Review: ... if you are planning to build a web site that's going to go $5 million over budget, get 3 months behind schedule, crash 3 times a week, and still get only 300 hits a day, then read this book now, before you order your pallet load of NT servers.

Rating: 5 stars
Summary: The best resource for building database backed sites
Review: I looked long and hard over the web to find some useful information for implementing a site design that included a database. I test drove a lot of junkware and wasted a lot of time sifting through useless information to glean a few pearls of wisdom before I stumbled across Philip and Alex's Guide to Web Publishing. This book bowled me over . The book is well written and the information well organized. Beyond that though I was able to begin design of my website in earnest armed with the highly pertinent information contained within. This book is a must for anyone designing websites that use databases, and all web designers would do well to read through it to gain style tips on how to speed up one's site as well as avoid serious mistakes to which beginner's are prone. This is definitely the best book I've read on the subject bar none. I couldn't put it down.

Rating: 5 stars
Summary: a tech book so good it reads like a fairy tale
Review: I used to browse Philip's photo.net site and never realized all the hard work, software and hardware that must sit behind a real database-backed website. Philip is absolutely right that anchor sites like his must have user content and user comments. One thing I'd love to do is implement the ACS in my American high school in Sao Paulo, Brazil, so that alumni, students, teachers and parents would have a way of communicating, exchanging ideas, and creating a better school.

This is a fantastic book, an incredible achievement. Philip's mordant humor is at its best, and by the end you'll know not only a bunch of cool anecdotes but also how to write SQL and set up a db-backed server. A must-read; this is Internet in the 90s and into the future.

Rating: 5 stars
Summary: I bought two!
Review: I gave my first copy to a friend and then got another one for myself. The guys at work are going to each get their own copies too. Phillip and his hairy Samoyed's guide is one of the most useful and readable computer books I have come across. It's the first technical book that I have ever read from cover to cover. The book has essentially become an outline for our company's webserver's architecture.

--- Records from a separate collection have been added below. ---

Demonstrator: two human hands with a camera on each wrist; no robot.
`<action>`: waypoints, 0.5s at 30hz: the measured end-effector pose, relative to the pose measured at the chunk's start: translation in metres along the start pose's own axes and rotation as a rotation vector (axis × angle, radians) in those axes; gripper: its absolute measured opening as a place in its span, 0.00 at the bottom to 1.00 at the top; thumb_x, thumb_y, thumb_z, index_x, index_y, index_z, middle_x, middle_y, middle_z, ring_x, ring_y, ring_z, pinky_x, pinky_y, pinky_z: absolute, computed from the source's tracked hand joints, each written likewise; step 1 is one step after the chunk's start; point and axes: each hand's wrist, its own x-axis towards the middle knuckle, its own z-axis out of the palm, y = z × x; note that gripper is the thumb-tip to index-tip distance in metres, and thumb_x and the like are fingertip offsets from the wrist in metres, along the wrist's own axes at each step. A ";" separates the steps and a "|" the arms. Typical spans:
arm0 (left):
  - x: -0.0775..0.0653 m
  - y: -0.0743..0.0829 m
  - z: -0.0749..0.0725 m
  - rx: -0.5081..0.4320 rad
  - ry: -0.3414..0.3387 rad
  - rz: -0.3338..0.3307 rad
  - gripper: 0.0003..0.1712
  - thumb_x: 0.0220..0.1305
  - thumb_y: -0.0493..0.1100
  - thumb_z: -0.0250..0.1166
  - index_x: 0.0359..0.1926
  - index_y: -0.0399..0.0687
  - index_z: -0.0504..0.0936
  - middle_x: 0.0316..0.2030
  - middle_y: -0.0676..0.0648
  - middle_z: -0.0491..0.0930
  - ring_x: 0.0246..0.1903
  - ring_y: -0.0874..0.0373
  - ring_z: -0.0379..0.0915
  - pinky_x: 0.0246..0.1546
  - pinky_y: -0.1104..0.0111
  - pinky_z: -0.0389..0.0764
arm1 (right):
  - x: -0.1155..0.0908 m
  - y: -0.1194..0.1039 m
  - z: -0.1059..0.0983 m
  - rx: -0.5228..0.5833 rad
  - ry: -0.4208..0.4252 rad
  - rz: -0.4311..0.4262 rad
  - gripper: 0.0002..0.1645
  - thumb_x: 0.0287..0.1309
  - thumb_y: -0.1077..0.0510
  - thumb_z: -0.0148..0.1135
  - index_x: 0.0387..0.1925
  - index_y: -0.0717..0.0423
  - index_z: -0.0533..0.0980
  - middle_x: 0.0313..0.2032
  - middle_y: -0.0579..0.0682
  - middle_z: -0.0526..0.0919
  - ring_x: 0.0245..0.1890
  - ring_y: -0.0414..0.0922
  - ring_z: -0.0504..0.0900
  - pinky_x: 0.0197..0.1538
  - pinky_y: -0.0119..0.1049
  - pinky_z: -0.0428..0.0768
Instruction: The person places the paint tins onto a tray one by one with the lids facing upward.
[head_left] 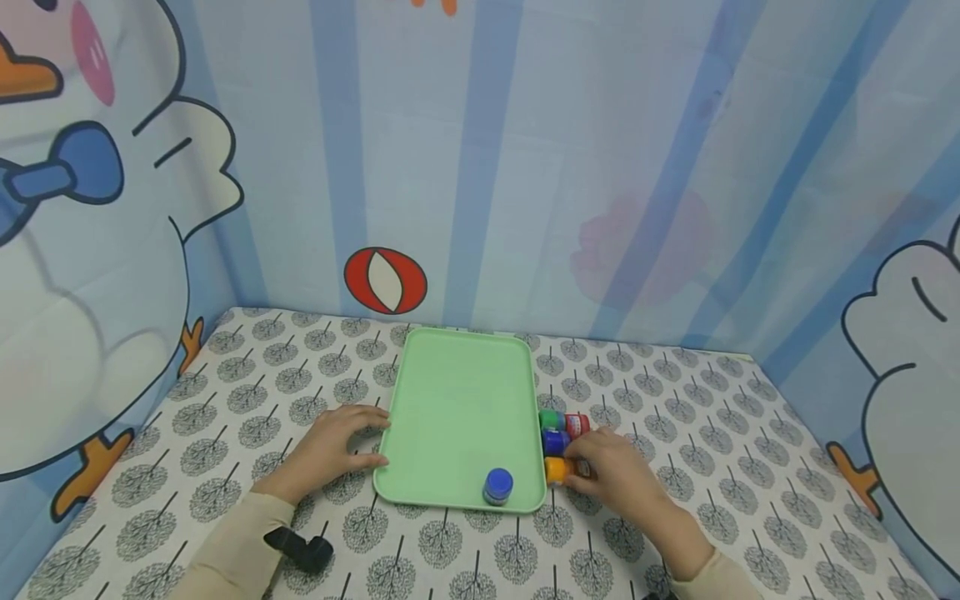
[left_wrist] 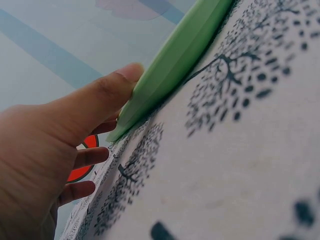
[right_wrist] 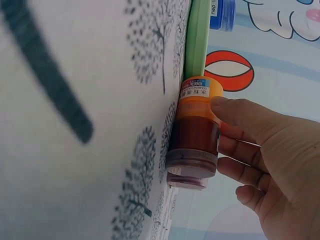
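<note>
Left of the tray (head_left: 461, 400), a plain cream sleeve (head_left: 232, 546) carries a small black wrist camera (head_left: 306, 552). Right of the tray, the other sleeve (head_left: 712, 577) is cream too.

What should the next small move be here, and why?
Probably lift the orange jar into the green tray: the right hand grips it beside the tray's right edge, a blue-capped jar stands inside, and the left hand touches the tray's left edge.

Head view faces forward and down; both tilted, close wrist views share its green tray (head_left: 459, 408).
</note>
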 end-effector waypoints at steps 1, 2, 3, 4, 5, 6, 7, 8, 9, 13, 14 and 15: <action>0.000 0.000 0.000 -0.002 0.001 0.000 0.31 0.47 0.54 0.74 0.53 0.51 0.81 0.58 0.47 0.78 0.61 0.44 0.70 0.63 0.38 0.64 | 0.000 0.000 0.001 -0.016 0.006 -0.015 0.18 0.40 0.48 0.76 0.35 0.48 0.82 0.33 0.39 0.83 0.33 0.34 0.73 0.37 0.31 0.76; 0.000 0.000 0.000 0.002 0.004 0.005 0.31 0.47 0.54 0.74 0.53 0.51 0.81 0.58 0.47 0.78 0.60 0.44 0.71 0.62 0.38 0.64 | 0.001 0.000 0.002 -0.030 0.010 -0.026 0.18 0.40 0.48 0.77 0.35 0.48 0.82 0.32 0.39 0.83 0.33 0.34 0.73 0.36 0.31 0.76; 0.000 0.000 0.000 0.000 0.006 0.005 0.31 0.46 0.54 0.74 0.53 0.51 0.81 0.57 0.47 0.78 0.60 0.44 0.71 0.62 0.38 0.64 | 0.001 0.000 0.003 -0.043 0.015 -0.037 0.18 0.39 0.48 0.77 0.35 0.48 0.82 0.32 0.39 0.82 0.33 0.35 0.73 0.36 0.31 0.76; 0.000 0.000 0.000 0.001 0.006 0.010 0.31 0.47 0.54 0.74 0.53 0.51 0.81 0.57 0.47 0.79 0.60 0.43 0.71 0.61 0.38 0.65 | 0.001 0.000 0.003 -0.051 0.018 -0.047 0.19 0.39 0.48 0.77 0.34 0.48 0.82 0.32 0.39 0.82 0.32 0.35 0.73 0.37 0.31 0.76; 0.000 0.000 -0.001 -0.003 0.007 0.013 0.30 0.47 0.54 0.74 0.52 0.50 0.82 0.57 0.46 0.79 0.60 0.43 0.71 0.61 0.38 0.65 | 0.001 0.000 0.004 -0.061 0.020 -0.056 0.19 0.39 0.47 0.77 0.34 0.49 0.82 0.32 0.39 0.82 0.33 0.36 0.74 0.38 0.32 0.77; 0.000 0.000 -0.001 -0.001 0.006 0.018 0.30 0.47 0.55 0.74 0.52 0.50 0.82 0.57 0.46 0.79 0.60 0.43 0.71 0.61 0.38 0.65 | 0.001 0.000 0.004 -0.068 0.024 -0.066 0.19 0.38 0.47 0.77 0.35 0.49 0.82 0.32 0.40 0.82 0.34 0.37 0.75 0.39 0.33 0.78; 0.000 0.000 -0.001 -0.003 0.005 0.020 0.30 0.47 0.55 0.74 0.52 0.50 0.82 0.57 0.46 0.79 0.59 0.43 0.71 0.61 0.38 0.66 | 0.001 0.000 0.004 -0.076 0.024 -0.073 0.20 0.38 0.47 0.77 0.35 0.49 0.82 0.32 0.40 0.82 0.34 0.38 0.76 0.40 0.34 0.79; 0.000 0.000 -0.001 -0.004 0.003 0.022 0.30 0.47 0.55 0.74 0.52 0.50 0.82 0.57 0.46 0.79 0.59 0.43 0.71 0.61 0.38 0.66 | 0.001 -0.001 0.004 -0.079 0.023 -0.078 0.20 0.38 0.47 0.78 0.35 0.50 0.82 0.33 0.41 0.83 0.35 0.39 0.77 0.41 0.36 0.80; 0.000 0.000 -0.001 -0.008 -0.001 0.019 0.30 0.47 0.54 0.74 0.52 0.50 0.81 0.57 0.46 0.79 0.60 0.43 0.71 0.61 0.38 0.66 | 0.001 -0.001 0.004 -0.083 0.020 -0.082 0.21 0.38 0.47 0.78 0.36 0.50 0.82 0.33 0.42 0.83 0.36 0.39 0.77 0.43 0.37 0.80; 0.000 -0.001 -0.001 -0.010 -0.008 0.015 0.30 0.48 0.54 0.74 0.52 0.50 0.81 0.57 0.46 0.78 0.60 0.43 0.71 0.61 0.38 0.65 | 0.000 -0.003 0.003 -0.106 0.001 -0.084 0.24 0.36 0.47 0.78 0.38 0.51 0.82 0.36 0.43 0.84 0.40 0.42 0.79 0.48 0.41 0.81; -0.001 -0.001 -0.001 -0.009 -0.009 0.014 0.30 0.48 0.54 0.74 0.52 0.50 0.81 0.57 0.46 0.78 0.60 0.43 0.71 0.61 0.38 0.65 | 0.000 -0.003 0.003 -0.109 -0.003 -0.085 0.25 0.36 0.47 0.79 0.38 0.51 0.82 0.36 0.43 0.84 0.40 0.42 0.79 0.48 0.41 0.81; -0.001 -0.001 -0.001 -0.010 -0.008 0.013 0.30 0.48 0.54 0.74 0.52 0.50 0.81 0.57 0.46 0.78 0.60 0.43 0.71 0.61 0.38 0.66 | 0.001 -0.003 0.003 -0.113 -0.006 -0.086 0.25 0.36 0.48 0.79 0.39 0.51 0.82 0.36 0.43 0.84 0.40 0.42 0.79 0.48 0.41 0.81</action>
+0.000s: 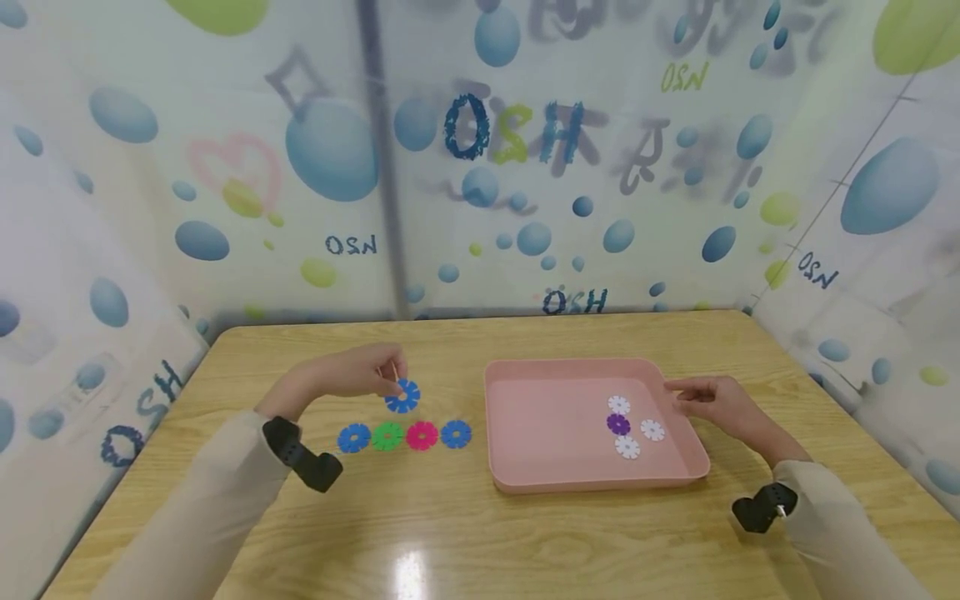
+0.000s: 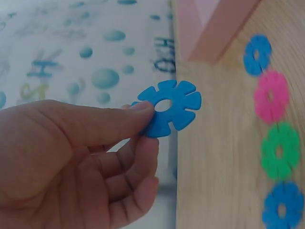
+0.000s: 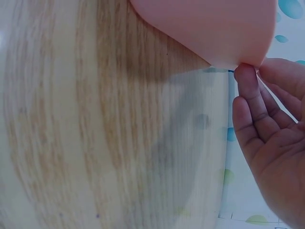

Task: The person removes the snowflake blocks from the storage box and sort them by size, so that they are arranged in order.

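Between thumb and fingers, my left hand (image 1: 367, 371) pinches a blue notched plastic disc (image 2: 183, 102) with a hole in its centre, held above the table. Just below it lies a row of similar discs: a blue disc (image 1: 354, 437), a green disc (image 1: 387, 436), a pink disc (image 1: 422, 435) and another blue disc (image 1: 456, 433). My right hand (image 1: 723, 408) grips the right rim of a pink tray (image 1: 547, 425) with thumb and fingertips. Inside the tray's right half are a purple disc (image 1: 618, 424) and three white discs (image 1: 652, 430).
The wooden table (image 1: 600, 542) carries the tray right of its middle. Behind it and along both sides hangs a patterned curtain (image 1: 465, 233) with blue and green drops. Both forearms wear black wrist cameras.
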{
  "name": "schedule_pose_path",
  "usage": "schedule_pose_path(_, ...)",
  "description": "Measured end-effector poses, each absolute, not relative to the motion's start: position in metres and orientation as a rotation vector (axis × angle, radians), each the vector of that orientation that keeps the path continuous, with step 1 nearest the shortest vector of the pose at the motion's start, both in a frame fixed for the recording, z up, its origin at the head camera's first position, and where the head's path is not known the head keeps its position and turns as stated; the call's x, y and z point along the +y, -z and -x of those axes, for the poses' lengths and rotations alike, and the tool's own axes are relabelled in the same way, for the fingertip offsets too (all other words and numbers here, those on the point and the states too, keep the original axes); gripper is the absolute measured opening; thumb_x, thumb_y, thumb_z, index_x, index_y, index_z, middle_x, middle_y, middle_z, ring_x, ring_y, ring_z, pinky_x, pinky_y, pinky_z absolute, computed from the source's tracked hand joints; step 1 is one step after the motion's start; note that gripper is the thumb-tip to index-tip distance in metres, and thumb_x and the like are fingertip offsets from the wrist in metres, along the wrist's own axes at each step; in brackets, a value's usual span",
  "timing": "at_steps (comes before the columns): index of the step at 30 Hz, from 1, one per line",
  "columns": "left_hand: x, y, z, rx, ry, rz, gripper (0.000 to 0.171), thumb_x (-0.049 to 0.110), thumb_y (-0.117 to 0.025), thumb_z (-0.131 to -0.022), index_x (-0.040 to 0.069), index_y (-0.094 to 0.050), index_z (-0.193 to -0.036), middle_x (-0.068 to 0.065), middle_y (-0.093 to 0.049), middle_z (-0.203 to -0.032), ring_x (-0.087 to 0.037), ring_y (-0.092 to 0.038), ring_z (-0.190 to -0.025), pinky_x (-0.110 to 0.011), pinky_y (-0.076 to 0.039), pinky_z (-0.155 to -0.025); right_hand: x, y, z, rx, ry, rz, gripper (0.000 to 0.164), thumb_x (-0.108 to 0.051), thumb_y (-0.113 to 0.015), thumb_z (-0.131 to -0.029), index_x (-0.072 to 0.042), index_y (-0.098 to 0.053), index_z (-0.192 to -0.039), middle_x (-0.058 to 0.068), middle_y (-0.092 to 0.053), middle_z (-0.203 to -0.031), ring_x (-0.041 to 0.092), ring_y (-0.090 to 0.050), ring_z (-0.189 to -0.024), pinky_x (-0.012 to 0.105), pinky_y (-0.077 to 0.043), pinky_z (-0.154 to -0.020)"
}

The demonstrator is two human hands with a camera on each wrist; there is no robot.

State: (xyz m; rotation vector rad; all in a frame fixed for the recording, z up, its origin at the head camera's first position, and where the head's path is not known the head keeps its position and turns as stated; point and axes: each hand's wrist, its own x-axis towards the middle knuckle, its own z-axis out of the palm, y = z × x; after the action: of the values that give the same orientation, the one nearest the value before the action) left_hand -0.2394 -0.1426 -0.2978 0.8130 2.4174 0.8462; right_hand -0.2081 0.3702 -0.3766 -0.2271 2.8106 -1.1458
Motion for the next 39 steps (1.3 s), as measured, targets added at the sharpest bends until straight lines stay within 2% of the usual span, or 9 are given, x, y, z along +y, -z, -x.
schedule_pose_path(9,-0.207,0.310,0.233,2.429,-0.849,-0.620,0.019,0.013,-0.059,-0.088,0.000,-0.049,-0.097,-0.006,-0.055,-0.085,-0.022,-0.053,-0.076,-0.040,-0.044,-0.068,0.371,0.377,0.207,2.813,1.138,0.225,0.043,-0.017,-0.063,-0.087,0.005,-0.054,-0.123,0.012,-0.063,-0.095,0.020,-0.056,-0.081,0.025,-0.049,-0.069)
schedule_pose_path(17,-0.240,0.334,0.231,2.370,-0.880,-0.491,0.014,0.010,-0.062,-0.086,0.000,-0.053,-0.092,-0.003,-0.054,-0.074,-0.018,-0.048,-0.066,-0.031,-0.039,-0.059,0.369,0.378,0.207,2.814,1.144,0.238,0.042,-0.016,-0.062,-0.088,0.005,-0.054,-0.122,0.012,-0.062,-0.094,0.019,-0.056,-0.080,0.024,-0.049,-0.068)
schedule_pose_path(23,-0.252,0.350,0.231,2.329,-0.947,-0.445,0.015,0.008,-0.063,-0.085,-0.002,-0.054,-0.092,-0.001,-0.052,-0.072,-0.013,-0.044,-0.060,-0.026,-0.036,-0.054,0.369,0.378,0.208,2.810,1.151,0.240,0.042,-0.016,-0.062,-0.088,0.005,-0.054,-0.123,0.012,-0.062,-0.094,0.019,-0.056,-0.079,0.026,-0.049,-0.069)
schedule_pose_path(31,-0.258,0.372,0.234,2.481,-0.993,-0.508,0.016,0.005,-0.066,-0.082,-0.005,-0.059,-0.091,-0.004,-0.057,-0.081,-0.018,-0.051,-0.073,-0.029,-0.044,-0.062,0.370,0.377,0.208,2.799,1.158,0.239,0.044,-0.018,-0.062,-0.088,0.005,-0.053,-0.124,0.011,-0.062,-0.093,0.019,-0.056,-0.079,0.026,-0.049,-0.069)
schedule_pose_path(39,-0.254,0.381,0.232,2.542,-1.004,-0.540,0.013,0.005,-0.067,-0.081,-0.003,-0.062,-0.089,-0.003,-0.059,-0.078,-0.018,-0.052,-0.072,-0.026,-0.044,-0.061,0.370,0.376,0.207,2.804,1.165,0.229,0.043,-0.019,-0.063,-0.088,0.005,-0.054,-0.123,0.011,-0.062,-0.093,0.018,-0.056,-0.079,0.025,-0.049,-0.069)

My one complaint is that the binding can't hold up to more than 2 or 3 readings. (fortunately the gutters are wide enough so that it can be spiral-bound after it falls apart.)

Rating: 5 stars
Summary: A brilliant book, required reading for any programmer.
Review: If you want to build a web site which works, keeps working, and lets you sleep at night, read this book. It's one of the best programming books I've ever read, and it's certainly the funniest.

I've never seen anything like it before.

I've recommended it to all my programming friends, whether they're developing for the Web or not. The lessons to be learned here can be applied everywhere.

Rating: 5 stars
Summary: The "Bible" for anyone in the Internet Business
Review: Get beyond the hype and learn what really works on the Web. This book is amazing in it's scope and usefulness. I'm the CTO of a major web company (save.com) and even I found it to be incredably vital.